• [WHAT THE TASK ASKS]: Please transcribe the listing in its entirety, character for character.

>>>

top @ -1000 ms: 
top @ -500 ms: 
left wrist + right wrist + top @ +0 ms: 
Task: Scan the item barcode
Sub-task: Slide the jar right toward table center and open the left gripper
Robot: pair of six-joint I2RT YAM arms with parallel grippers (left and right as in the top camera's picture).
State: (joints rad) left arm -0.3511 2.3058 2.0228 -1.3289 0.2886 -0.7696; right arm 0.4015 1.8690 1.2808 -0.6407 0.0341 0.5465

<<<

• [ANSWER FOR THE TASK]:
top @ -1000 ms: 
top @ -500 ms: 
left wrist + right wrist + top @ +0 ms: 
Task: Scan the item barcode
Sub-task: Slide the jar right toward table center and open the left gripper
Robot: pair of six-joint I2RT YAM arms with parallel grippers (left and right as in the top camera's picture).
State: (joints rad) left arm -0.3511 2.3058 2.0228 -1.3289 0.2886 -0.7696; right arm 0.4015 1.8690 1.2808 -0.6407 0.0341 0.5465

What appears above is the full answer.